Évidemment, le droit de passage est associé à une taxe proportionnelle au tonnage transporté : la plus importante, 250 000 $, a été acquittée par le porte-conteneurs Dellys Maersk en 2006. Anecdote amusante : le droit de passage le plus faible (0,36 $) a été payé par un sportif américain qui avait décidé de franchir le canal à la nage.
• Le succès du canal de Panamá est donc incontestable. Des travaux ont lieu régulièrement pour en augmenter la capacité : de 80 millions de tonnes par an en 1934, elle a atteint 280 millions de tonnes en 2005, et de nouveaux travaux projettent de la porter à 510 millions de tonnes en 2025. 37 % des porte-conteneurs actuels sont déjà trop gros pour le canal (leur format est dit « post-Panamáx »).
II. Le détroit de Malacca
• Les détroits (ces passages maritimes étroits entre deux mers) sont souvent appelés les « portes océanes ». Ce sont des axes structurants du commerce maritime mondial. Dans un contexte de croissance des échanges mondiaux, les détroits sont des points de passage obligés et constituent donc des maillons particulièrement sensibles de l'activité économique mondiale.
• Le détroit de Malacca fait partie des « portes océanes » majeures de la planète.

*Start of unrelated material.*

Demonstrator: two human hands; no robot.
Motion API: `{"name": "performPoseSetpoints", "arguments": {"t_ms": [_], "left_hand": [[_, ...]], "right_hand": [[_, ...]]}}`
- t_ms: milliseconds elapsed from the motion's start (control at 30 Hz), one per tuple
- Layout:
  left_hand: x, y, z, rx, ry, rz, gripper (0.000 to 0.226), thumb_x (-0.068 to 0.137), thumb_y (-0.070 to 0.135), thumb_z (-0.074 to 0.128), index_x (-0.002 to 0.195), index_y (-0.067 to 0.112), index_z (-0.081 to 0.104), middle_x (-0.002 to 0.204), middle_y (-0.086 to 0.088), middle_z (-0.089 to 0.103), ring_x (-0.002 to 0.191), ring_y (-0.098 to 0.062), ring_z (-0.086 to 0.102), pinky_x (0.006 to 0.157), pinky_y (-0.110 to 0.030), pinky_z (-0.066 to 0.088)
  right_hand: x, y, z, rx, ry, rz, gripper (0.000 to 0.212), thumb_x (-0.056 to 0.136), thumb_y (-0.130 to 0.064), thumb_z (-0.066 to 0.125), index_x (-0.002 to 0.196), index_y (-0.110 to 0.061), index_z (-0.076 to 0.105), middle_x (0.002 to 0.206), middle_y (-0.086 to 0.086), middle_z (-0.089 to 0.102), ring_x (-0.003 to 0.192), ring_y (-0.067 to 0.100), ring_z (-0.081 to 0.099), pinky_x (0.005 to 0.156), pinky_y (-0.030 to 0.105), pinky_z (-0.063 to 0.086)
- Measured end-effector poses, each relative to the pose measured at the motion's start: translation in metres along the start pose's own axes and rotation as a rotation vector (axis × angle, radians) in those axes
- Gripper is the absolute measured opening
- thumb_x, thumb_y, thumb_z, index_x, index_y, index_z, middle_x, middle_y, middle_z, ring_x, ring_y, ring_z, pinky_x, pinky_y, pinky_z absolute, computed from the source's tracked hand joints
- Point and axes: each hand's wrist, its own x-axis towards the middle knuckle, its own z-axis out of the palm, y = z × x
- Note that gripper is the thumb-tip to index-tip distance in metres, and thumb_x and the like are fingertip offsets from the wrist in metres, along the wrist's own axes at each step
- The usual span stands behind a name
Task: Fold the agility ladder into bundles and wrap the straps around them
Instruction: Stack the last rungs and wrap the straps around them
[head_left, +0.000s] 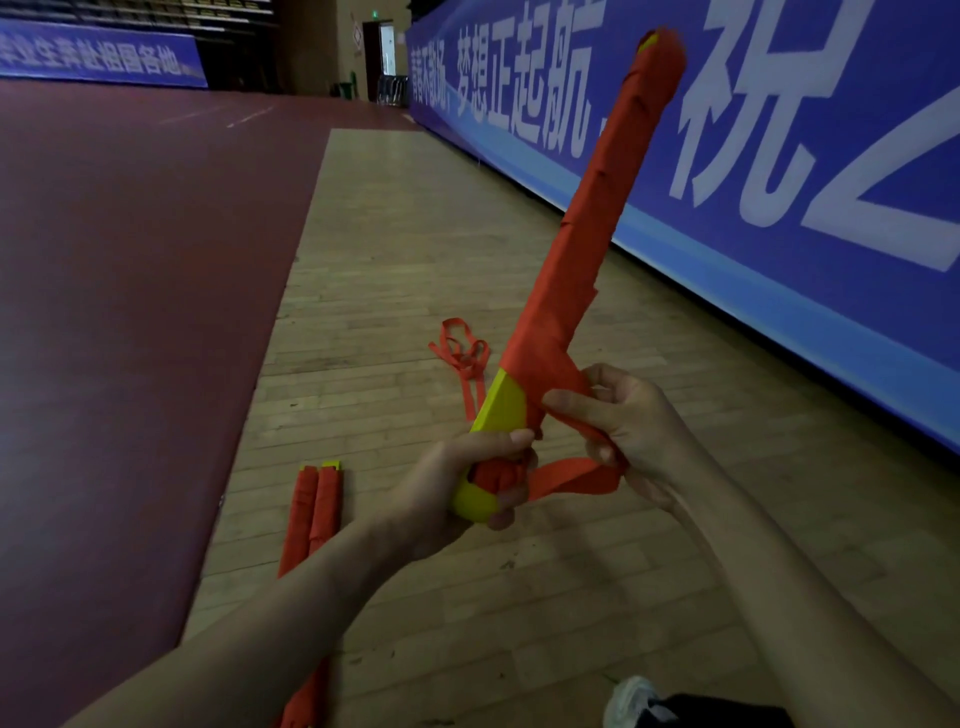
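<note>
We are at the wrapping step: our left hand (470, 480) grips the bundle (587, 249), pointing toward one o'clock, while our right hand (618, 415) pinches the strap (566, 478). Next, we should probably pull the strap tight around the bundle's lower end.

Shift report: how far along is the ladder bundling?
Done: two wrapped bundles lie side by side on the floor. In hand: the left hand grips the lower end of a third bundle, wrapped along most of its length; the right hand pinches the strap near that end. Left: yellow shows at the lower end, and loose strap lies looped on the floor.
</note>
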Motion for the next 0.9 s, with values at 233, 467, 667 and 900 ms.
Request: {"name": "performPoseSetpoints", "arguments": {"t_ms": [233, 467, 667, 900], "left_hand": [[-0.004, 0.004, -0.011, -0.164, -0.323, -0.068, 0.029, 0.071, 0.036, 0.078, 0.087, 0.013, 0.07, 0.067, -0.001, 0.054, 0.043, -0.007, 0.045, 0.038, -0.015, 0.038], [0.005, -0.003, -0.018, -0.192, -0.404, -0.126, 0.043, 0.076, 0.047, 0.074, 0.103, 0.014, 0.068, 0.071, -0.003, 0.056, 0.045, -0.009, 0.049, 0.042, -0.017, 0.043], [0.008, -0.002, -0.02, 0.072, -0.101, -0.036, 0.067, 0.056, 0.053, 0.085, 0.1, 0.008, 0.064, 0.086, -0.011, 0.068, 0.056, -0.022, 0.064, 0.05, -0.03, 0.053], [0.006, -0.005, -0.01, 0.385, 0.122, 0.048, 0.028, 0.094, 0.02, 0.054, 0.122, 0.015, 0.056, 0.095, -0.001, 0.068, 0.071, -0.007, 0.066, 0.06, -0.02, 0.052]], "right_hand": [[-0.002, -0.001, 0.001, 0.086, -0.205, -0.065, 0.033, 0.07, -0.017, 0.067, 0.101, -0.007, 0.062, 0.052, -0.005, 0.053, 0.032, 0.002, 0.03, 0.032, 0.016, 0.022], [-0.004, 0.002, -0.002, 0.023, -0.18, -0.104, 0.027, 0.068, -0.02, 0.071, 0.088, -0.003, 0.063, 0.061, 0.002, 0.057, 0.032, 0.005, 0.031, 0.032, 0.016, 0.023], [0.001, 0.005, -0.005, -0.057, -0.115, -0.116, 0.043, 0.063, -0.024, 0.075, 0.094, 0.005, 0.066, 0.075, 0.019, 0.055, 0.034, 0.006, 0.031, 0.031, 0.017, 0.024], [0.003, 0.012, -0.007, -0.142, -0.082, -0.103, 0.029, 0.064, -0.022, 0.077, 0.09, -0.01, 0.072, 0.071, 0.011, 0.065, 0.034, 0.006, 0.033, 0.031, 0.017, 0.026]]}}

C'est l'interface privilégiée entre l'océan Pacifique et l'océan Indien, sur la grande ligne maritime Europe/ Asie. À l'extrémité orientale de ce passage resserré entre Malaisie et Indonésie se trouve Singapour, deuxième port mondial et hub maritime de toute l'Asie du Sud-Est. Long de 800 km, le détroit se resserre à son point le plus étroit à moins de 3 km, pour une profondeur de 23 m.
• Curieusement, on ne connaît pas exactement le trafic maritime qui franchit le détroit de Malacca. Les estimations les plus sérieuses indiquent que 1 000 navires l'empruntent chaque jour. Ce chiffre semble cohérent avec les grandes routes maritimes qui passent par le détroit et desservent l'Asie du Sud-Est, la Chine littorale et la mégalopole japonaise d'un côté, l'Inde, le Moyen-Orient et l'Europe de l'autre.

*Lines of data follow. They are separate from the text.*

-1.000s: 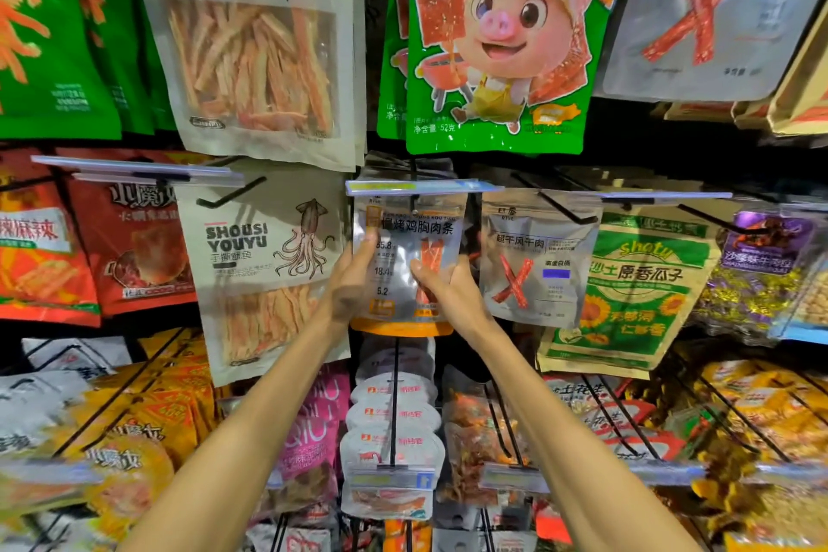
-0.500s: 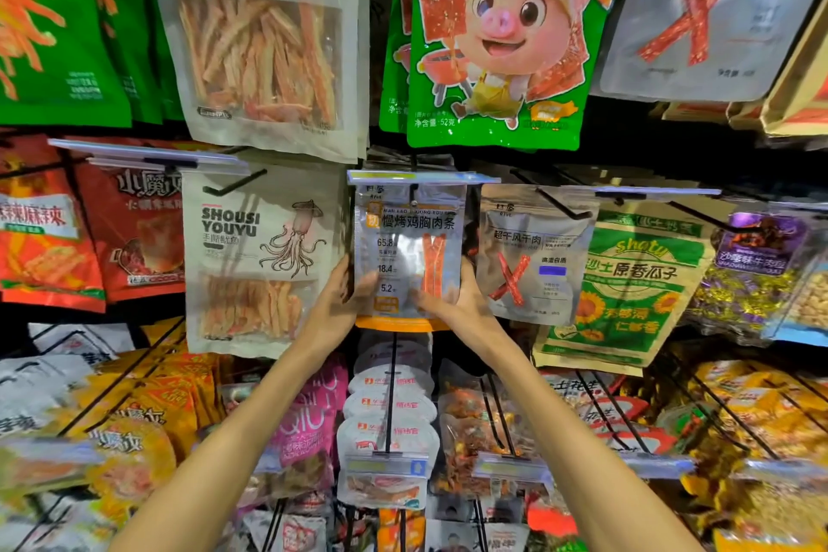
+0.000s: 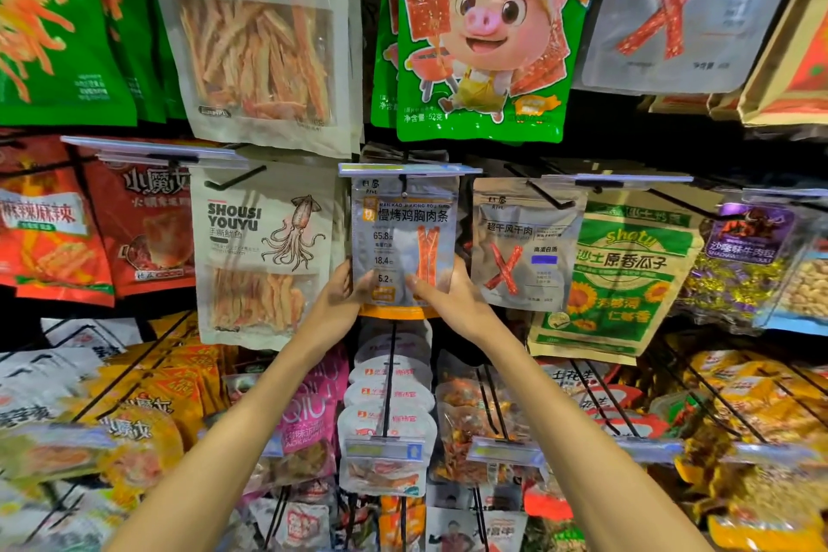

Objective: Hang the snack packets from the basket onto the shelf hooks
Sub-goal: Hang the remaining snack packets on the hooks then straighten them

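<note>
Silver chicken-strip packet on the middle-row hook at shelf centre, left hand and right hand clamped on its lower corners; basket unseen, remainder unknowable.

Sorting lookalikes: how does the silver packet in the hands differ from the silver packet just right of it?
The held silver packet with the orange bottom band shows parallel red strips; the neighbouring silver packet shows crossed ones. Both hands grip the first; the second hangs untouched. Both hang from black hooks.

Both hands slid lower on the packet.
</note>
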Motion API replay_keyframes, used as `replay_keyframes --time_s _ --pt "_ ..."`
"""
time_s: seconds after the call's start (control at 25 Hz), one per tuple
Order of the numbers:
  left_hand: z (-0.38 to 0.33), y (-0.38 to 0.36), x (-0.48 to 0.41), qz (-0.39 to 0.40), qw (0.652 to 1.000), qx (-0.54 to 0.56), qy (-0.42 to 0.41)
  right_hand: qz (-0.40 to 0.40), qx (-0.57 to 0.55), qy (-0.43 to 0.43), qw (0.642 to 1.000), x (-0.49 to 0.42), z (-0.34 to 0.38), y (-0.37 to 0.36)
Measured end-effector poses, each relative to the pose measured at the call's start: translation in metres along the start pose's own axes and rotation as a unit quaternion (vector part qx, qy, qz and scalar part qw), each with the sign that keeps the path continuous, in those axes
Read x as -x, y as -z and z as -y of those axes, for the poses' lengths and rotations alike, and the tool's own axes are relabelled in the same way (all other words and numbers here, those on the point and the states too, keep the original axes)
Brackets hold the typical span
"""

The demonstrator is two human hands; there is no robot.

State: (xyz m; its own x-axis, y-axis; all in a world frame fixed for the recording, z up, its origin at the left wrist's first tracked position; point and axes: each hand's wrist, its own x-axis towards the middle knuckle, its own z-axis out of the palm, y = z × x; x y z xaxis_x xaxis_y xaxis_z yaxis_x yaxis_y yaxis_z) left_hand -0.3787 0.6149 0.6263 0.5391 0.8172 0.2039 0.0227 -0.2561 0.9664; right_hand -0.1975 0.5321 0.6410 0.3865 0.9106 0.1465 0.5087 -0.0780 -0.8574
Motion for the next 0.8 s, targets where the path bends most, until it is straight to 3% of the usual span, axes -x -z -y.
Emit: replay_keyframes --time_s 0.2,0.44,0.56,0.72,0.8 --pt "-0.019 0.000 0.011 -0.042 0.988 -0.147 0.031 0.021 0.121 -0.016 0.992 0.003 0.002 0.007" --pt "-0.043 -0.005 0.037 -0.022 0.940 -0.340 0.023 0.085 0.275 0.000 0.958 0.033 0.020 0.036" --pt "-0.048 -0.008 0.051 -0.029 0.893 -0.450 0.008 0.090 0.366 0.027 0.926 0.050 0.019 0.050" --pt "-0.054 -0.024 0.067 -0.034 0.798 -0.600 0.054 0.068 0.432 0.054 0.897 0.079 0.015 0.069" --pt "-0.058 -0.035 0.074 -0.019 0.767 -0.637 0.072 0.070 0.463 0.045 0.883 0.089 0.010 0.077"
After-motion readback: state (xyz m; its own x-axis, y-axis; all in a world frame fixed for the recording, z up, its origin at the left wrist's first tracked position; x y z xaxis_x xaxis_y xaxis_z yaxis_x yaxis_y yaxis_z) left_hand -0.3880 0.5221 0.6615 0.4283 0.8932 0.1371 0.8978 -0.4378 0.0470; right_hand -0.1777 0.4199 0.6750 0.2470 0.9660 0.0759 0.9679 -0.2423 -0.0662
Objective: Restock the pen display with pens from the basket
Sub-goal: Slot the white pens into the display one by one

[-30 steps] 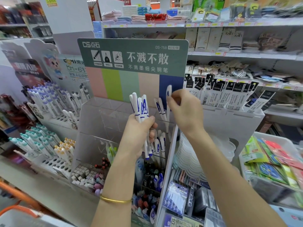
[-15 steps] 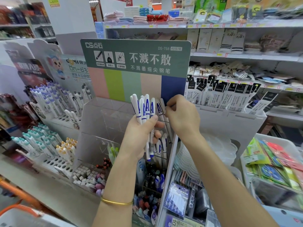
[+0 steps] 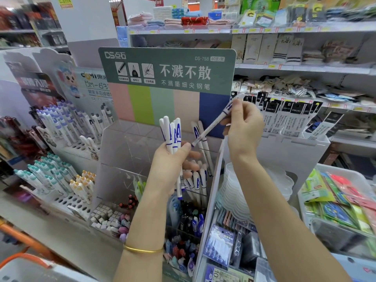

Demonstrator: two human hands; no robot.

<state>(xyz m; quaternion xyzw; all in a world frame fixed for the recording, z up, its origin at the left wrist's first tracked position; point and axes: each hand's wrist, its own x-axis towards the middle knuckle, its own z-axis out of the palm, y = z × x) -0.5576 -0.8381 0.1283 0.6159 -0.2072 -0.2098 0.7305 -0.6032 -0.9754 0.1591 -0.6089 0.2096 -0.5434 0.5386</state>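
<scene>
Pen (image 3: 212,126) is pinched in the right hand (image 3: 243,127), thumb and fingers closed round its upper half by the blue-printed cap. I see it tilted, cap up to the right and blue tip down to the left, just beside the left thumb; whether they touch I can't tell. The left hand (image 3: 168,165) is wrapped round a bunch (image 3: 172,133) of the same white-and-blue pens, held upright with caps on top and tips poking out below the palm. Both hands are up in front of the right side of the clear display (image 3: 122,151). Behind the fingers I've got two pens (image 3: 195,130) leaning in the upper tier, and a few more (image 3: 196,180) standing in the tier below. A green header (image 3: 166,68) with pastel stripes under it rises behind. There's a gold bangle (image 3: 142,250) on the left wrist. The basket (image 3: 30,269), white with an orange handle, just peeks in at the bottom left corner.
</scene>
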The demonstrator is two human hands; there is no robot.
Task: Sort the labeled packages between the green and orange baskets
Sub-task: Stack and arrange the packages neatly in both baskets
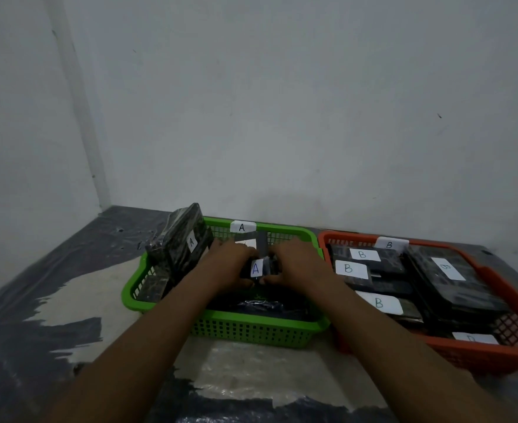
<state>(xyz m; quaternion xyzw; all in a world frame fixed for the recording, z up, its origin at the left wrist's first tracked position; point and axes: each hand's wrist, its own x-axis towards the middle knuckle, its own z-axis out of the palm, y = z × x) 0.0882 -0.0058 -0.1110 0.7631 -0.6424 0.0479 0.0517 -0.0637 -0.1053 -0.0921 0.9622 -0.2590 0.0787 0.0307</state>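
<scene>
Two bare forearms are reaching forward from the bottom of the view into a green basket point(251, 329) sitting at the centre of a table point(77, 300) covered in crinkled clear plastic. The left hand point(227, 265) and right hand point(294, 264) are meeting over the middle of the basket, both clamped on one dark wrapped package point(262, 268), one hand at each end. Its white label, marked A, is facing up between the hands.

A white tag point(242, 227) marked A is sitting on the green basket's far rim, at 12 o'clock from the hands. At 10 o'clock from the hands, a larger dark pack point(184, 239) with an A label is standing tilted against the basket's left wall, rising above the rim. More dark wrapped items are lying on the basket floor, at 6 o'clock from the hands, partly hidden by the arms.

At 3 o'clock, an orange basket point(495, 352) is sitting just beside the green one, their rims looking as if they are touching. It is carrying a white tag marked B on its far rim and is holding several dark packs point(453, 288) lying flat and overlapping, each with a white B label.

A plain pale wall point(282, 102) is filling the upper half of the view.
</scene>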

• Deux types particuliers de trafic maritime expliquent l'importance majeure du détroit de Malacca :
  • les flux pétroliers en provenance du Moyen-Orient et notamment du golfe Persique via le détroit d'Ormuz, qui alimentent les économies d'Asie orientale très dépendantes pour leur approvisionnement énergétique (soit 13 millions de barils par jour, dont 80 % des importations japonaises de pétrole) ;
  • les flux de produits manufacturés en provenance d'Asie orientale, dont les porte-conteneurs alimentent les marchés européens via le canal de Suez ou le cap de Bonne-Espérance.
• L'importance du détroit de Malacca lui donne donc un caractère stratégique particulier. Le détroit — comme tous les détroits d'importance — est considéré comme voie maritime internationale, malgré la proximité des côtes des États riverains (Indonésie et Malaisie). La liberté du « passage en transit » y est garantie par le droit international, en dépit des revendications nationales.
Piraterie et terrorisme sont les risques majeurs qu'encourent les navires de commerce qui utilisent le détroit. La piraterie, en particulier, s'est développée rapidement ces dernières années : le tiers des actes de piraterie maritime dans le monde se localise dans le détroit de Malacca, considéré comme les eaux les plus dangereuses du globe. Depuis l'an 2000, la piraterie a cependant diminué : seulement une vingtaine d'attaques en 2010 contre une centaine en 2005. Les politiques de sécurité maritime semblent donc porter leurs fruits.